Copy every line from the data below in which the string "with" can be found.

<<<<

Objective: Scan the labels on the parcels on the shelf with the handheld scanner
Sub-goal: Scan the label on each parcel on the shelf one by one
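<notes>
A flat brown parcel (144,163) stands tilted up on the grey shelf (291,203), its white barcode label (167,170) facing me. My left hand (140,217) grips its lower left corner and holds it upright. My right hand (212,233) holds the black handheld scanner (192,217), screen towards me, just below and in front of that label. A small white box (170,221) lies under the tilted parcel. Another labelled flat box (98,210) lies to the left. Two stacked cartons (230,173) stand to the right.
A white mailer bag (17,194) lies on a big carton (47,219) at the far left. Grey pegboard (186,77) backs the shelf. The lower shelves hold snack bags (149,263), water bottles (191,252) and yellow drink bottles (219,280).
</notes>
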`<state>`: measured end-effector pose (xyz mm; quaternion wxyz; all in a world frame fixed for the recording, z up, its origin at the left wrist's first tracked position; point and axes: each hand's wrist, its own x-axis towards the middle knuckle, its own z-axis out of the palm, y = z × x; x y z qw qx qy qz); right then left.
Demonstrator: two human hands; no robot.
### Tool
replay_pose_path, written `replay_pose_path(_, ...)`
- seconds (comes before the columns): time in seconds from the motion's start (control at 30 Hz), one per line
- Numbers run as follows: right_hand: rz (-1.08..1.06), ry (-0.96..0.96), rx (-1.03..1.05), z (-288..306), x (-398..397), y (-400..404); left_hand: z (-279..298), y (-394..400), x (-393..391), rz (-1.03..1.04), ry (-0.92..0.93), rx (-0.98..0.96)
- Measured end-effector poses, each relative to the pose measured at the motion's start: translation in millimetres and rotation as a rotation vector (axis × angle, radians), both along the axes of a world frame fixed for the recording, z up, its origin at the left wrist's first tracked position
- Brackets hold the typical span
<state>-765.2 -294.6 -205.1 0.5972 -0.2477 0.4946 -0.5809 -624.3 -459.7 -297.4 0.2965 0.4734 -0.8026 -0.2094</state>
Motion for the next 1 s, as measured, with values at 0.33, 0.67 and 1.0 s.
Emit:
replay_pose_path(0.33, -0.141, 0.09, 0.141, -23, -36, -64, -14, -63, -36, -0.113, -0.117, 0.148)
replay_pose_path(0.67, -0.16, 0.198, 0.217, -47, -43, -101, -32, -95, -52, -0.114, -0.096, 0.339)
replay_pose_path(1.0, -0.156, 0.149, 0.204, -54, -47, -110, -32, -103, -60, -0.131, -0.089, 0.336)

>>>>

• Answer box
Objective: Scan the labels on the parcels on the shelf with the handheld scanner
Motion for the next 1 s, as measured, with values at 0.33, 0.67 and 1.0 s.

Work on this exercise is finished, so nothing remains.